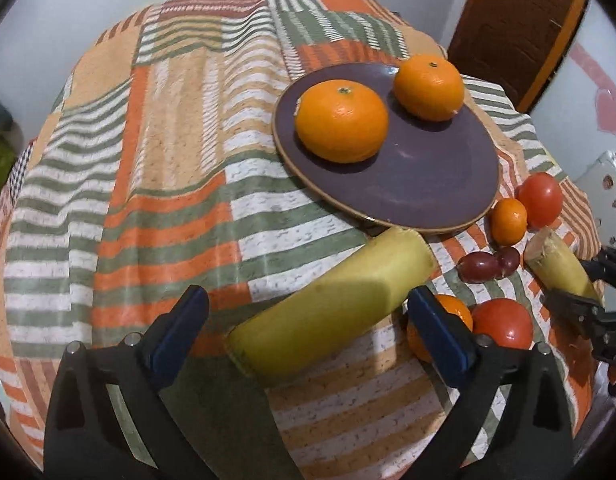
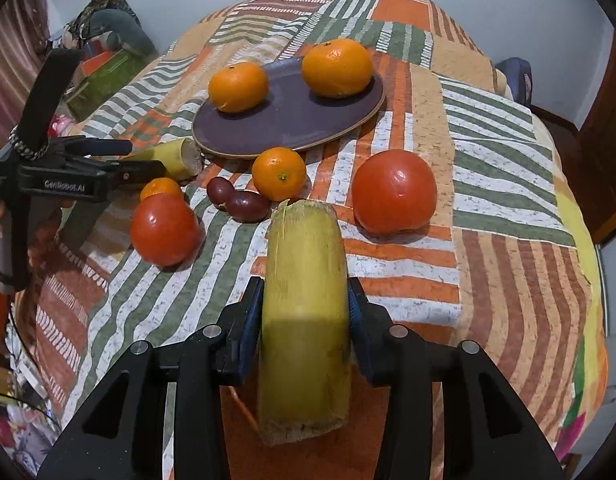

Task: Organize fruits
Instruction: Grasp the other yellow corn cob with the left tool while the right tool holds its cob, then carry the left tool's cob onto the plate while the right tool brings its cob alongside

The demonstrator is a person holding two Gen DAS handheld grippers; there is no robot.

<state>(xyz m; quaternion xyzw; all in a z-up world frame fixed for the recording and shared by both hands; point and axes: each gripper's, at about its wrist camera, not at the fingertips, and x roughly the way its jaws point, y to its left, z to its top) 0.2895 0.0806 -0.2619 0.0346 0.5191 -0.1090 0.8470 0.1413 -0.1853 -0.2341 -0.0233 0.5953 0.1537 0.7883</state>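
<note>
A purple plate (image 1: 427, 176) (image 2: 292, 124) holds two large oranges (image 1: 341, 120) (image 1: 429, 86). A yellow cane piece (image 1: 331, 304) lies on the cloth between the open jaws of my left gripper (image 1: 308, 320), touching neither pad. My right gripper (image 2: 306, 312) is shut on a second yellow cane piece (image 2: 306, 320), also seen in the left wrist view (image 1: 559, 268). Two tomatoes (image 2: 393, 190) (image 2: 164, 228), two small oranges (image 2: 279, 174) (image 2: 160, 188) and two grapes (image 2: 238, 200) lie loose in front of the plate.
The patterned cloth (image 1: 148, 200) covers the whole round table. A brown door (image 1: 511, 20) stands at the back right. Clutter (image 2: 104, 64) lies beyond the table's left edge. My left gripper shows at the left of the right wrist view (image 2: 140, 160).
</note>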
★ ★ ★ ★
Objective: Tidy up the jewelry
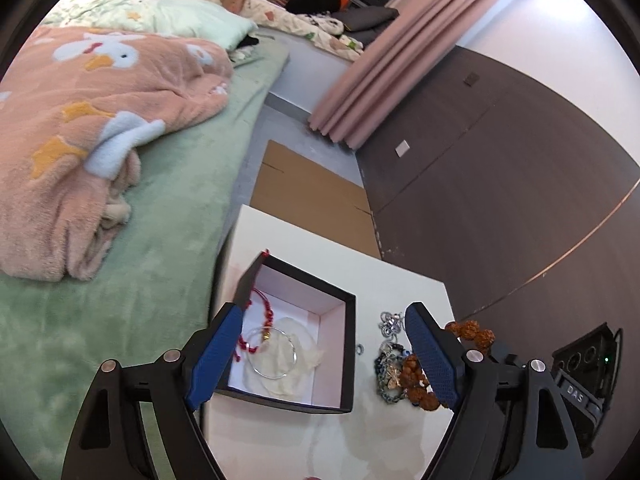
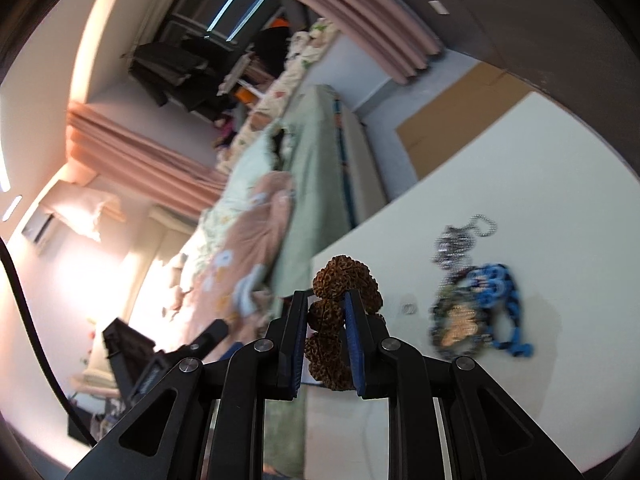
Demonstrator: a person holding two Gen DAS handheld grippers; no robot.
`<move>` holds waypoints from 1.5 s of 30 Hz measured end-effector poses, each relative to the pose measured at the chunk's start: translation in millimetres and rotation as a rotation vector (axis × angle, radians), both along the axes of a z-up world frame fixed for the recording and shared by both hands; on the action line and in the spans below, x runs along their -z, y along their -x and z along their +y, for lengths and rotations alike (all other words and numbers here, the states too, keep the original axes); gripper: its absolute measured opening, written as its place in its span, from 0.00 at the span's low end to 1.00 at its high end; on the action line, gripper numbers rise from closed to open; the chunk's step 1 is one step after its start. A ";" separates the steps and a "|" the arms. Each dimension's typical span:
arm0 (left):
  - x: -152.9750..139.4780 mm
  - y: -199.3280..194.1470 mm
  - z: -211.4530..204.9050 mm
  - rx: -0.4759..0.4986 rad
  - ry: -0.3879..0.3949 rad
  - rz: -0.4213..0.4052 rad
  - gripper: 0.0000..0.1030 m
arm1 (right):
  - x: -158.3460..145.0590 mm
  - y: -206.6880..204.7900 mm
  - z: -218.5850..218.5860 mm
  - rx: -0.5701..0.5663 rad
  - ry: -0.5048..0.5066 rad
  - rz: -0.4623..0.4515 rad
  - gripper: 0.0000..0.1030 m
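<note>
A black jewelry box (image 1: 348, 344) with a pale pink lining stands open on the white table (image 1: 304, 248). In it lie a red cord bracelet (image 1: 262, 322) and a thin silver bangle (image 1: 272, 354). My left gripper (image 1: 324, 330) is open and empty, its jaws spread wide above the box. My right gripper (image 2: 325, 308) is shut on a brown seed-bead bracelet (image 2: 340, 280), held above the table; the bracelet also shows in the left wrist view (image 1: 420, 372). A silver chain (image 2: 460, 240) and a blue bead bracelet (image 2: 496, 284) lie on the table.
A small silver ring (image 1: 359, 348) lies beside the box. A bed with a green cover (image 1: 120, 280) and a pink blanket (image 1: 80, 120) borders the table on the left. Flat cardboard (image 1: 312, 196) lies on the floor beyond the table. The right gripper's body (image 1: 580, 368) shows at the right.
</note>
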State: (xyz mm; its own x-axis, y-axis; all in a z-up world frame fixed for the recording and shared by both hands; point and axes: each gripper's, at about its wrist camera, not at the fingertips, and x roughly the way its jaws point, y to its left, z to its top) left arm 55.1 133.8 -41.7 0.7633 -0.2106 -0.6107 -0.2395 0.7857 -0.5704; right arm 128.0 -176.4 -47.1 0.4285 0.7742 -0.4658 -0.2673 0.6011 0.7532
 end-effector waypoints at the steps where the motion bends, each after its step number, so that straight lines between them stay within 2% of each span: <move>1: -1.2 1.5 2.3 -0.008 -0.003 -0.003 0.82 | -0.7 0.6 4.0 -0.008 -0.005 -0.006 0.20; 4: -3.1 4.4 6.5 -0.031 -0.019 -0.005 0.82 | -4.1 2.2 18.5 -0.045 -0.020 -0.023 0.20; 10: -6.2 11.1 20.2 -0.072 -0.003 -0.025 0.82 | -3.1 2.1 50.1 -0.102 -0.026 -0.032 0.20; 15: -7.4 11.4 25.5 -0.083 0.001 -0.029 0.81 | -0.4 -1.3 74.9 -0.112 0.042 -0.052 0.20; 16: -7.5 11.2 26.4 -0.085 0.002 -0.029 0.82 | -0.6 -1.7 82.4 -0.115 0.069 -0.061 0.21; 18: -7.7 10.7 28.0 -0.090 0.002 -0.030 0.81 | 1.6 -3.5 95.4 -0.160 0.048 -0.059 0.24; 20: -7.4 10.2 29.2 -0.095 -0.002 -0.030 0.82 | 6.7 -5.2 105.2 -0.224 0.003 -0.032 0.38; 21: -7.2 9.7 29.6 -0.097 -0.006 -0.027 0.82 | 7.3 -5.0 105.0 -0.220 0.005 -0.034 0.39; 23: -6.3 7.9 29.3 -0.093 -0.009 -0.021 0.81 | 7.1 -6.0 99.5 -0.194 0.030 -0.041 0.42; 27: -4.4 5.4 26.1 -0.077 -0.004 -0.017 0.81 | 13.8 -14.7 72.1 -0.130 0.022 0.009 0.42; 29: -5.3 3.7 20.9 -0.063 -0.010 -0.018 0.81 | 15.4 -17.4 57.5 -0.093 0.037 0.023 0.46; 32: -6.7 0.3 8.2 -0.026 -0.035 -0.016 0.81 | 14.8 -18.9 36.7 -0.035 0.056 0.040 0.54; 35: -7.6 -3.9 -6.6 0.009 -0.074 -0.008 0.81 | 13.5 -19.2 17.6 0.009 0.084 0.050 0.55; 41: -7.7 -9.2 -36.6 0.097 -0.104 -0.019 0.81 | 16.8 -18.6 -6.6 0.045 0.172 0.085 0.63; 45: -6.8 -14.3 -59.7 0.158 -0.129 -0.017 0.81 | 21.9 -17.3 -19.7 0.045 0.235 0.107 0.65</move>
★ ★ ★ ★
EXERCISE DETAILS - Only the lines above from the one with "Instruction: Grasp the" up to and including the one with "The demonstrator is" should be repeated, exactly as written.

RESULT OF THE EXERCISE -
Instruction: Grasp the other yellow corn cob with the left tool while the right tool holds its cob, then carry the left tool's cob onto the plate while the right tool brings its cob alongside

The demonstrator is a person holding two Gen DAS handheld grippers; there is no robot.

The exercise concludes with this answer.